Book and Volume
Nick Montfort, who wrote the (or at least “a”) book on interactive fiction, has recently released Book and Volume, which is set in nTopia, has allusions ranging from Pynchon to Gygax, and feels very PKD–I mean that neutrally. My discussion is going to include some mild spoilers.
I should begin by noting that I’m not sure that I’ve finished the game in terms of achieving the optimal or at least all of the potential outcomes. You are a resident of a community apparently created by a large corporation on a desert plateau. The city exists roughly on a five-by-seven grid and has apartment complexes, a museum, hospitals, police stations, a Starbucks on just about every corner (including three surrounding the “independent” coffee shop) and lots of retail. You work as a sysadmin, sort of. The computers have buttons you can either push or hold. You interact with your laptop by “USE"ing it. Everything that you buy is deducted from your banking account via a chip in your pager, where you receive the periodic instructions that tell you what to do for the day.

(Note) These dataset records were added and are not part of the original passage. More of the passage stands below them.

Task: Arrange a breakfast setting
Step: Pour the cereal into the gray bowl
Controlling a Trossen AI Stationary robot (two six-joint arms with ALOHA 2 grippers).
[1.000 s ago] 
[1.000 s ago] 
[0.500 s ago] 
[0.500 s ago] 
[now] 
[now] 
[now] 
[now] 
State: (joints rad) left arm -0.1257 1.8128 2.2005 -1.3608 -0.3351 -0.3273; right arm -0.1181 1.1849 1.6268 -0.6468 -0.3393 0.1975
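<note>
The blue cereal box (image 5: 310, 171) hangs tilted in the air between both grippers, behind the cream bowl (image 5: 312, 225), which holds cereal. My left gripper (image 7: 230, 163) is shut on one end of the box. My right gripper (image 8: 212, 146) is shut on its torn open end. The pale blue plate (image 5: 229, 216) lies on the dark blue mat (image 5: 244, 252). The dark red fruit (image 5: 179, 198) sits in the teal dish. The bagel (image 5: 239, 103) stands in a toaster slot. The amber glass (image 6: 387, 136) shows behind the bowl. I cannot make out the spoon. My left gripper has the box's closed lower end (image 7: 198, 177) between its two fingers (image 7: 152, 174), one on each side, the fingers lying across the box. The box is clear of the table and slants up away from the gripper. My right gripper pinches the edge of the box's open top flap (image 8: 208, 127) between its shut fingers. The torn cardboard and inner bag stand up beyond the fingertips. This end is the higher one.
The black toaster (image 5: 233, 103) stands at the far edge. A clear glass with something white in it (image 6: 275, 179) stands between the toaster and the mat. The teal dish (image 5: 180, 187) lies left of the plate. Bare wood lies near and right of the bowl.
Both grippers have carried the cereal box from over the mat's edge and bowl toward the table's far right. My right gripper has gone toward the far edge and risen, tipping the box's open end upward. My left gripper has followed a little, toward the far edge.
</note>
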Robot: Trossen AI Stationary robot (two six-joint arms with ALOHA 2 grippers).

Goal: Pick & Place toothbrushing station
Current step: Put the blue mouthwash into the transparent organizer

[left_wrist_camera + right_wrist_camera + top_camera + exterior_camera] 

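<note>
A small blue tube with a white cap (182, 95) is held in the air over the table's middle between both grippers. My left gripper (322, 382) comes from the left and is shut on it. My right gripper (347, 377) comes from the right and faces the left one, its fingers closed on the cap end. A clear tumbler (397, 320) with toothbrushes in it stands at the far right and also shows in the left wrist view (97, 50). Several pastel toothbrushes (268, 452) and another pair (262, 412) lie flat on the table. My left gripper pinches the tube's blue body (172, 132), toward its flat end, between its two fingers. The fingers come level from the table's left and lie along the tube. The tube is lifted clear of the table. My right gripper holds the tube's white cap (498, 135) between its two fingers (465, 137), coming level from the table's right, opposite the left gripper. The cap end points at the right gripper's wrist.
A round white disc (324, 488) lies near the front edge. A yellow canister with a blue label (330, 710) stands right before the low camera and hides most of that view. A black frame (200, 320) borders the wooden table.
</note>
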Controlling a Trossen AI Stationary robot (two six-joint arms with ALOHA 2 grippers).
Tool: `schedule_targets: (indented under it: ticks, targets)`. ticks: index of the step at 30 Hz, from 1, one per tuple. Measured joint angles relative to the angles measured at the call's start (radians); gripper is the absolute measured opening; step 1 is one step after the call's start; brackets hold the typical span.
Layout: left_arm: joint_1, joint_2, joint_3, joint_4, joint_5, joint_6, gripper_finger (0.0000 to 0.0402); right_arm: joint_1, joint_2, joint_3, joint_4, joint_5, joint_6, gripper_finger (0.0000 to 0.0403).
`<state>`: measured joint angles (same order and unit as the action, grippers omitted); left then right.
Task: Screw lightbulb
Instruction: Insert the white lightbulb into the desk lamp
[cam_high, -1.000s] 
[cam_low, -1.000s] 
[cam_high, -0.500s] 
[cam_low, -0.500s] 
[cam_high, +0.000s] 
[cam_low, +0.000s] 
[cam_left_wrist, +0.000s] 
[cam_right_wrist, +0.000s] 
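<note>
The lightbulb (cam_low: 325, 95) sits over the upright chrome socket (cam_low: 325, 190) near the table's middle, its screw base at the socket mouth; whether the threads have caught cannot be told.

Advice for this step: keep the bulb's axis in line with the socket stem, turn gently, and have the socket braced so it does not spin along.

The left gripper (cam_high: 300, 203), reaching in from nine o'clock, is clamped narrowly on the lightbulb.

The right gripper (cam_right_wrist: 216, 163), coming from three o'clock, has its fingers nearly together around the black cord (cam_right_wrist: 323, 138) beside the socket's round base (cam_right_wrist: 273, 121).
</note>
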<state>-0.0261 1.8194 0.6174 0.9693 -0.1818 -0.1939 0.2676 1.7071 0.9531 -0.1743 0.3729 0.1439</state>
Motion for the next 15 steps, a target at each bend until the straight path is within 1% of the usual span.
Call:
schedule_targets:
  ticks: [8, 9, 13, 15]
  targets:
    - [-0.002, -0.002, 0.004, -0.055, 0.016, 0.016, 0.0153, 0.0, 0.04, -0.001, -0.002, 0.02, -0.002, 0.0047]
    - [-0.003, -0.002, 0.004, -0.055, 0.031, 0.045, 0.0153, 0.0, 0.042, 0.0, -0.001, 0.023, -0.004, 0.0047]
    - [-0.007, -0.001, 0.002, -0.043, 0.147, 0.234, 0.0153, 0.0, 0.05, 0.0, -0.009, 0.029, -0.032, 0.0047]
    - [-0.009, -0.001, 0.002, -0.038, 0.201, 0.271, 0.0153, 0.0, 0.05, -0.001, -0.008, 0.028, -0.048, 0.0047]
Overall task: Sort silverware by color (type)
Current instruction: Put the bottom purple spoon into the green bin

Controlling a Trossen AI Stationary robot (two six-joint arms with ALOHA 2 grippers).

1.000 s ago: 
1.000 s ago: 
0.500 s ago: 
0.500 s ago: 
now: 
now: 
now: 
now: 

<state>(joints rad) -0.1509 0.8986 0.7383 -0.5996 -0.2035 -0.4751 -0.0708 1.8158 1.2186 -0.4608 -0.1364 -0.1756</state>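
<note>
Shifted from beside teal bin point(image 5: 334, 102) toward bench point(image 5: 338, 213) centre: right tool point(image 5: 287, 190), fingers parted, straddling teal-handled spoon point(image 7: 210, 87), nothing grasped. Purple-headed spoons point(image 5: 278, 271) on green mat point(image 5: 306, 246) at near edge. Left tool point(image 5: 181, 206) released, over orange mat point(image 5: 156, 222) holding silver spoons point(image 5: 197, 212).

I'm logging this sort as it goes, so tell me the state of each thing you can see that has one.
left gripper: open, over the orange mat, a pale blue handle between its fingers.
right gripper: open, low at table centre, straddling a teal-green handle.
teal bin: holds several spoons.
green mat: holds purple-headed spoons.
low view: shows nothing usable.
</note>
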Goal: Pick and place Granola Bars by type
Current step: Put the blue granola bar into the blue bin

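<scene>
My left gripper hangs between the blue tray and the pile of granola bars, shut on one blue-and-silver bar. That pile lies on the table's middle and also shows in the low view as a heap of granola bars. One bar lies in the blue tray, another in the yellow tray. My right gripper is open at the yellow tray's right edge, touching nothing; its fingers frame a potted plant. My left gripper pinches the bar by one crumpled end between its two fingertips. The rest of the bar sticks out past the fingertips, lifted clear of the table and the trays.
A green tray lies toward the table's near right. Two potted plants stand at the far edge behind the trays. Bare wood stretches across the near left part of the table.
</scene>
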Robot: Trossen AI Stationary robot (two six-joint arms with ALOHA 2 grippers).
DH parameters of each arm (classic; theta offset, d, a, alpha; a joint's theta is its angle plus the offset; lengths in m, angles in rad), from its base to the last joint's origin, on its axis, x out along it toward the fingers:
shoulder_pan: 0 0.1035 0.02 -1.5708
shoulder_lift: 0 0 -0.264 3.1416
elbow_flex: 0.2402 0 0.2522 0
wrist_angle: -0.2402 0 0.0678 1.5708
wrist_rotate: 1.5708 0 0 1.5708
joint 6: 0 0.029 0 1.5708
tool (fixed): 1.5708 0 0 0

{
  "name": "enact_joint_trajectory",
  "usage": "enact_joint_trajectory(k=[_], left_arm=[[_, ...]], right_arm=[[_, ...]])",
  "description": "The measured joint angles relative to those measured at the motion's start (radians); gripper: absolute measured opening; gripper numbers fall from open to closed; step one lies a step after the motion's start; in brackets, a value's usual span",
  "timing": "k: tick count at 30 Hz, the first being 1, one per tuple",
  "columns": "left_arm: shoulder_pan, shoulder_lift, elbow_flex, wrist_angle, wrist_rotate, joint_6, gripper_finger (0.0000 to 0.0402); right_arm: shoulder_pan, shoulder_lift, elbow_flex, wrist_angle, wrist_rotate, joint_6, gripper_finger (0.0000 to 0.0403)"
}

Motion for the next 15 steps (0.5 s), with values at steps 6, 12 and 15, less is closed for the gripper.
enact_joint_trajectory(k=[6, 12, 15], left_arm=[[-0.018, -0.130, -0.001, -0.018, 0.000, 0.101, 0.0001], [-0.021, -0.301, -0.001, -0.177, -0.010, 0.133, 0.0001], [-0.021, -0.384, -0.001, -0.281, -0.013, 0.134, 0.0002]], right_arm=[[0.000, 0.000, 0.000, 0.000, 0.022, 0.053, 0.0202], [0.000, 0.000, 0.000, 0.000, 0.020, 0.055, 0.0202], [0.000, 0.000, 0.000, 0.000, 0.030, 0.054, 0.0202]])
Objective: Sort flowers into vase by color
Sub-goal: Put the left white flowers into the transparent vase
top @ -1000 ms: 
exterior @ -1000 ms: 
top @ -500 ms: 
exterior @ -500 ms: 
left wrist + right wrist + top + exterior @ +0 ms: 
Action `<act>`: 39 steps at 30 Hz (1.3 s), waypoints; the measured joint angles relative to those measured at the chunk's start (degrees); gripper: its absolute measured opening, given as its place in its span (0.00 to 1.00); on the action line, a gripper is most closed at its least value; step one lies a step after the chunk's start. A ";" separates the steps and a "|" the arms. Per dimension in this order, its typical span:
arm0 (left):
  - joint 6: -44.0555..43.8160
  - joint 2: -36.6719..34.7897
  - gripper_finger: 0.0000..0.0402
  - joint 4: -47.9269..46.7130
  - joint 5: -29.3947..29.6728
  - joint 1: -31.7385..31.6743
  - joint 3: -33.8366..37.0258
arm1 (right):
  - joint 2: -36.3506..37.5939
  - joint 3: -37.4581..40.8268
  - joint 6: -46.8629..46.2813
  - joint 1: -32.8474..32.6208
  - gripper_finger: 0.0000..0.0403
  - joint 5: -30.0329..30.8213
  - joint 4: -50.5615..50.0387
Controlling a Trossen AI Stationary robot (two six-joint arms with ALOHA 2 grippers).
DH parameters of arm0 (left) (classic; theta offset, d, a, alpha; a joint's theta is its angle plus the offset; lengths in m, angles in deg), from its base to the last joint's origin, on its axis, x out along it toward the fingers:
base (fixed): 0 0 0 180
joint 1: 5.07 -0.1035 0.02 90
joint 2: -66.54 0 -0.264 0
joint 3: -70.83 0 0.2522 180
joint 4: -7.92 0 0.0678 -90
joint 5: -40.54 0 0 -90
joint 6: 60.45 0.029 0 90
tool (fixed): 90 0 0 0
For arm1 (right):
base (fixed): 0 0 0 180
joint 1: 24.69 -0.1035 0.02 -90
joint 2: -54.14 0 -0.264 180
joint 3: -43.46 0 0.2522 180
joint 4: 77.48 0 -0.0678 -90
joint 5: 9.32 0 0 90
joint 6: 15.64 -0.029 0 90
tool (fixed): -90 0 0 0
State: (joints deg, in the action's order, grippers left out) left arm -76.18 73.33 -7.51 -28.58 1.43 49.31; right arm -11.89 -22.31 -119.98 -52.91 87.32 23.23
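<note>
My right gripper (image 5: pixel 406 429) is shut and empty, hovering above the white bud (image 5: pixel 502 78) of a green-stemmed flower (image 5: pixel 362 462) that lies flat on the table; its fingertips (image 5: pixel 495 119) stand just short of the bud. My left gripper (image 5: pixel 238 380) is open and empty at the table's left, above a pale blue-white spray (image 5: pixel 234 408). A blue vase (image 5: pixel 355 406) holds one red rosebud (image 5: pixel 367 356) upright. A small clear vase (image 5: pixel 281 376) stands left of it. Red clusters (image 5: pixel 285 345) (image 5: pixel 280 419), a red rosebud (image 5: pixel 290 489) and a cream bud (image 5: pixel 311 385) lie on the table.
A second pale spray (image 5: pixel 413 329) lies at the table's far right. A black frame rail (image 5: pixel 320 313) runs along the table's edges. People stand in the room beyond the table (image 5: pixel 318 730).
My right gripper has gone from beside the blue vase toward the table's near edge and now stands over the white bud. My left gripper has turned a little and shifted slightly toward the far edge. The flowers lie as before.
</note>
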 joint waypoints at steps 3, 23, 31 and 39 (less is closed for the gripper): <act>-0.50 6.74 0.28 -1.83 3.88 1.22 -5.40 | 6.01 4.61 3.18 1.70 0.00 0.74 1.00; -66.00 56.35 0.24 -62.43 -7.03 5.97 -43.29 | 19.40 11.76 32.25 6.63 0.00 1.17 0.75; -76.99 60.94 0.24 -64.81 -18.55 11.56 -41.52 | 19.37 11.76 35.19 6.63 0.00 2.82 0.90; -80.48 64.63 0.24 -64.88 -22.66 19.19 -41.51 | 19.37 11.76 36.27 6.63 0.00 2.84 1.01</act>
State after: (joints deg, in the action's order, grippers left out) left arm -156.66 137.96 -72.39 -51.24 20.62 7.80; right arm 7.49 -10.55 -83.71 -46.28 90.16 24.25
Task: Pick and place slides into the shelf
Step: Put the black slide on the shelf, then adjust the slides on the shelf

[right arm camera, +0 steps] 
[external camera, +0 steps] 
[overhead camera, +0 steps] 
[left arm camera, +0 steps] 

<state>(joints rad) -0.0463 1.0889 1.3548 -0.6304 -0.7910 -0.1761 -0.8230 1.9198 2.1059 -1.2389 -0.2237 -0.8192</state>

As you go about your infantilizing tasks, you receive furtive notices that things are not what they seem. How many of these are actual revelations is open to question. (A character’s prior knowledge is one of the most difficult theoretical problems in interactive fiction, particularly in assessing motivation. Sam Barlow’s Aisle and Adam Cadre’s 9:05 are both inventive explorations of the motivation and prior knowledge problems.)
Though I wrote above that Book and Volume seems Dickian, I think that it’s better described as a criticism of the paranoid tendency in politics in general. You learn about a very sinister-sounding corporate conspiracy–some information coming from a literal tinfoilist–and you manage to escape, at least in one ending, with the use of a “magic helmet,” located in a “Colossal Cave.” The other likely ending, where you accomplish most of your tasks but fail to escape, is a deliberate cliche, to the point of invoking the most famous moment in the (literally) institutional imagination (Question: how does “imagination” instead of “imaginary” work for you there?)
As I read (“play”) it, Book and Volume advises you to reject the ghost whispering to you from your machine. If you replace all saws of books, all forms, all pressures past from what observation has copied there with the pleasures of simplicity, with one villain or one idea (particularly if it came from Slashdot), then that’s nTopia.